Download responsibly - Readit News

Whenever I read about such issues I always wonder why we all don’t make more use of BitTorrent. Why is it not the underlying protocol for much more stuff? Like container registries? Package repos, etc.

maeln · 3 months ago

I can imagine a few things :

1. BitTorrent has a bad rep. Most people still associate it with just illegal download.

2. It requires slightly more complex firewall rules, and asking the network admin to put them in place might raise some eyebrow for reason 1. On very restrictive network, they might not want to allow them at all due to the fact that it opens the door for, well, BitTorrent.

3. A BitTorrent client is more complicated than an HTTP client, and not installed on most company computer / ci pipeline (for lack of need, and again reason 1.). A lot of people just want to `curl` and be done with it.

4. A lot of people think they are required to seed, and for some reason that scare the hell of them.

Overall, I think it is mostly 1 and the fact that you can just simply `curl` stuff and have everything working. I do sadden me that people do not understand how good of a file transfer protocol BT is and how it is underused. I do remember some video game client using BT for updates under the hood, and peertube use webtorrent, but BT is sadly not very popular.

joao · 3 months ago

At a previous job, I was downloading daily legal torrent data when IT flagged me.
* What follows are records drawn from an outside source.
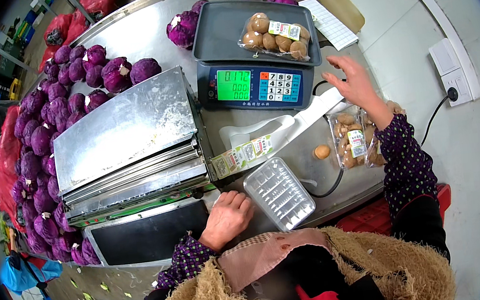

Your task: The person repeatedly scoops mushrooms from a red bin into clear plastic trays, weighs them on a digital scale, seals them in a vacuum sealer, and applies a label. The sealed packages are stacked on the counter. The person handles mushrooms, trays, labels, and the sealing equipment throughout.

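My right hand (353,82) is open with nothing in it, its fingers apart, just right of the digital scale (208,88). A wrapped pack of brown mushrooms (268,41) with a label lies on the scale's grey pan (219,26). My left hand (228,214) is closed, fingers curled under, by the corner of the metal wrapping machine (123,122); whatever it may hold is hidden. Right of it sits an empty clear plastic tray (279,194). A strip of labels (244,155) on white backing runs from the machine towards my right hand.
Two wrapped mushroom packs, the nearer-in one (346,143) fully visible, lie under my right forearm. A loose mushroom (322,152) rests beside them. Purple cabbages (41,141) are heaped at left. A black cable (335,183) curves across the steel table (136,37).
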`<state>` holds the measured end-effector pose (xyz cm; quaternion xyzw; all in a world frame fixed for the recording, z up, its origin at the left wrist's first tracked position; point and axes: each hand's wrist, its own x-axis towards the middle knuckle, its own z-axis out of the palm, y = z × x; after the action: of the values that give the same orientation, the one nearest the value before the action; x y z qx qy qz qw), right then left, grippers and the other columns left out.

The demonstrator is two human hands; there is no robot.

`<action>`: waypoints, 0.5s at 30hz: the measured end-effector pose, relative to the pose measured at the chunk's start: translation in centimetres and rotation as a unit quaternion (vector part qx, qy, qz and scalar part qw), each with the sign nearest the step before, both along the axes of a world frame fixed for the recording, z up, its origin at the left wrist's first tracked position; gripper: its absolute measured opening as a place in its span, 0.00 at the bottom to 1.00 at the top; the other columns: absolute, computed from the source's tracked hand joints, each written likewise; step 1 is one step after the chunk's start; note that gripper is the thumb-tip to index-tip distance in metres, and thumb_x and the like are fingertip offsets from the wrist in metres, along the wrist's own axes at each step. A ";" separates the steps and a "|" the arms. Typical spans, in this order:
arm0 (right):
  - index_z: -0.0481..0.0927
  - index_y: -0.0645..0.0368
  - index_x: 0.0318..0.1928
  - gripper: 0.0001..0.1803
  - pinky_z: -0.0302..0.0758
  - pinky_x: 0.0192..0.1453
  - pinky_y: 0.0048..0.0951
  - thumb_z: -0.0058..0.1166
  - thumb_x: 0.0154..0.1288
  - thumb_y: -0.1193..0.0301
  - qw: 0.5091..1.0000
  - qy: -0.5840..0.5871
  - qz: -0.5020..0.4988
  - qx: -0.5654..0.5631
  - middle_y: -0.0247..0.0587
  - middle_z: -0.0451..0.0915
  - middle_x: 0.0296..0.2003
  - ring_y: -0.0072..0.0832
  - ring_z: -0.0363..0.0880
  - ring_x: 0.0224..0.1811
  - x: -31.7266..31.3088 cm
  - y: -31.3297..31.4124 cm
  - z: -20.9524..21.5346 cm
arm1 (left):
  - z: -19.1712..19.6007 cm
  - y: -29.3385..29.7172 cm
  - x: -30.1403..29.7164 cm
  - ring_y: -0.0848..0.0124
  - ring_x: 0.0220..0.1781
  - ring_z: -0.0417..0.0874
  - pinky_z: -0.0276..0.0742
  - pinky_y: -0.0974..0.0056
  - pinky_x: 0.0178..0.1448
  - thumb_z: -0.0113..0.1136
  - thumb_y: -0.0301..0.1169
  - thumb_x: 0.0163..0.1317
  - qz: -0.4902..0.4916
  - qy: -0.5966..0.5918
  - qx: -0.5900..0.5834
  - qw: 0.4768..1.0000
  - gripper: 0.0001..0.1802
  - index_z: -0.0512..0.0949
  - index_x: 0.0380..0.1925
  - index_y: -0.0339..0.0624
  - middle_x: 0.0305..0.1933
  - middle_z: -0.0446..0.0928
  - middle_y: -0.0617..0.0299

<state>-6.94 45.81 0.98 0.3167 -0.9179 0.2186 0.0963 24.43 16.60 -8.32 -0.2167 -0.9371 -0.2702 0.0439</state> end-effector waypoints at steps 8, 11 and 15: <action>0.75 0.59 0.58 0.31 0.75 0.55 0.37 0.64 0.58 0.56 1.000 -0.014 -0.010 0.017 0.49 0.78 0.50 0.43 0.77 0.54 -0.8 -0.9 -0.1 | 0.5 0.0 0.0 0.60 0.42 0.79 0.74 0.59 0.46 0.68 0.30 0.50 0.001 -0.001 0.000 1.000 0.15 0.77 0.36 0.37 0.39 0.78 0.57; 0.69 0.57 0.64 0.40 0.69 0.63 0.41 0.67 0.54 0.53 0.997 0.068 0.013 0.027 0.53 0.72 0.58 0.46 0.70 0.62 -3.7 -2.3 -0.9 | 0.7 -0.1 -0.2 0.60 0.41 0.79 0.74 0.58 0.46 0.68 0.30 0.50 -0.007 -0.015 -0.004 1.000 0.13 0.77 0.35 0.38 0.39 0.78 0.57; 0.64 0.55 0.69 0.58 0.60 0.69 0.45 0.69 0.40 0.40 0.988 0.097 -0.030 0.116 0.55 0.66 0.64 0.48 0.63 0.68 -7.7 -6.1 -2.8 | 0.5 0.2 -0.7 0.58 0.40 0.79 0.75 0.56 0.44 0.68 0.30 0.50 -0.009 -0.014 -0.006 1.000 0.12 0.78 0.33 0.39 0.38 0.79 0.57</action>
<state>-14.60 39.69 -1.82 0.3181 -0.9323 0.0762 0.1543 23.70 16.83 -7.81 -0.2216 -0.9371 -0.2684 0.0271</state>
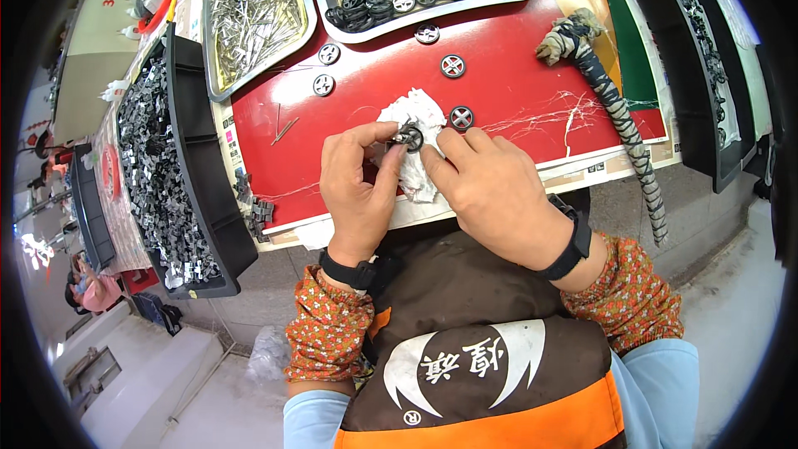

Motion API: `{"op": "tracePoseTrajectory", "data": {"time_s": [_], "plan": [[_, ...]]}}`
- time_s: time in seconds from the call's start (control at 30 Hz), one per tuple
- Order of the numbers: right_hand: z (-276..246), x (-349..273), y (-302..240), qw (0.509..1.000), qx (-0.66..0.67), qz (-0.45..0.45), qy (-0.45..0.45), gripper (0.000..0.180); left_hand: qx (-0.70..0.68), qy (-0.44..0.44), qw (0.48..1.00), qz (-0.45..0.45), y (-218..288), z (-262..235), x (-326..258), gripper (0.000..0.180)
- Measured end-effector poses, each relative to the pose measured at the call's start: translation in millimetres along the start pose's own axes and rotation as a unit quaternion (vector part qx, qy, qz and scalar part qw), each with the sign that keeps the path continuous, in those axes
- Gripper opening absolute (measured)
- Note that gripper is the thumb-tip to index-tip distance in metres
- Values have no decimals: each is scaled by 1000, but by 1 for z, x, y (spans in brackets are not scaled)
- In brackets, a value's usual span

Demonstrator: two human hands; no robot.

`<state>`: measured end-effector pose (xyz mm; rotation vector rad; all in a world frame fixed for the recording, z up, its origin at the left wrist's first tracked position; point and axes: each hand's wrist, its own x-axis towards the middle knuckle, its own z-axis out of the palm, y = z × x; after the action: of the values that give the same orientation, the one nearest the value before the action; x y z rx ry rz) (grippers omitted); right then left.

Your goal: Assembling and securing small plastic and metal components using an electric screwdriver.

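My left hand (359, 179) is closed, thumb and index finger pinching a small toy wheel (411, 137) with a black tyre, together with a small dark part beside it. Close against the wheel's right side, my right hand (495, 195) has its fingers curled and pressed together; what they hold, if anything, is hidden. Under both hands lies a crumpled white cloth or tissue (420, 106) on the red work surface (378, 73). A loose wheel (461, 118) rests just beyond my right fingers.
Several wheels, including one wheel (453, 66), lie farther back. Behind them are a metal tray of wheels (353, 36) and a tray of thin metal pins (310, 8). A tape-wrapped hammer (611, 100) lies right. At left stands a black bin (195, 129) of small dark parts.
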<state>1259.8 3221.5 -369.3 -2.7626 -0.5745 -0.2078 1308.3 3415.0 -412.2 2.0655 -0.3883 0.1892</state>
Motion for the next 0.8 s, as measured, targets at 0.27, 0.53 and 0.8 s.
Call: {"op": "tracePoseTrajectory", "data": {"time_s": [0.27,0.53,0.8], "plan": [[-2,0,-4,1000,-5,3,-9,25,-7,-36,999,16,-3,-2,4,27],[-20,3,19,993,93,64,23,21,-2,-1,999,37,-6,0,7,23],[-19,24,31,986,112,113,-42,29,-6,-9,999,30,-4,-5,7,23]]}}
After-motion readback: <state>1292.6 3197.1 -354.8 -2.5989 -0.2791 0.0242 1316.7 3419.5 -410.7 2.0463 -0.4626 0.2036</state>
The IT admin, eager to catch me doing something wrong, burst into the room shouting with management in tow. I had to calmly explain the situation, as management assumed all torrenting was illegal and there had been previous legal issues with an intern pirating movies. Fortunately, other colleagues backed me up.

simonmales · 3 months ago

At least the planet download offers BitTorrent. https://planet.openstreetmap.org/

_def · 3 months ago

> A lot of people think they are required to seed, and for some reason that scare the hell of them.

Some of the reasons consists of lawyers sending put costly cease and desist letters even to "legitimate" users

amelius · 3 months ago

Bad rep ...

You know what has a bad rep? Big companies that use and trade my personal information like they own it. I'll start caring about copyrights when governments force these big companies to care about my information.

Fokamul · 3 months ago

Lol, bad rep? Interesting, in my country everybody is using it to download movies :D Even more so now, after this botched streaming war. (EU)

jauntywundrkind · 3 months ago

Webtorrent exists. It uses webrtc to let users connect to each other. There's support in popular trackers.

This basically handles every problem stated. There's nothing to install on computers: it's just js running on the page. There's no firewall rules or port forwarding to setup, all handled by the stun/turn in webrtc. Users wouldn't necessarily even be aware they are uploading.

out_of_protocol · 3 months ago

> It requires slightly more complex firewall rules, and asking the network admin to put them in place might raise some eyebrow for reason 1

Well, in many such situations data is provided for free, putting huge burden on the other side. Even it it's a little bit less convenient it makes service a lot more sustainable. I imagine torrent for free tier and direct download as a premium option would work perfectly

account42 · 3 months ago

5. Most residential internet connections are woefully underprovisioned for upload so anything that uses it more (and yes you need people to seed for bittorrent to make sense) can slow down the entire connection.

6. Service providers have little control over the service level of seeders and thus the user experience. And that's before you get malicious users.

em-bee · 3 months ago

seeding is uploading after you are done downloading.

but you are already uploading while you are still downloading. and that can't be turned off. if seeding scares someone, then uploading should scare them too. so they are right, because they are required to upload.

marklit · 3 months ago

Amazon, Esri, Grab, Hyundai, Meta, Microsoft, Precisely, Tripadvisor and TomTom, along with 10s of other businesses got together and offer OSM data in Parquet on S3 free of charge. You can query it surgically and run analytics on it needing only MBs of bandwidth on what is a multi-TB dataset at this point. https://tech.marksblogg.com/overture-dec-2024-update.html

If you're using ArcGIS Pro, use this plugin: https://tech.marksblogg.com/overture-maps-esri-arcgis-pro.ht...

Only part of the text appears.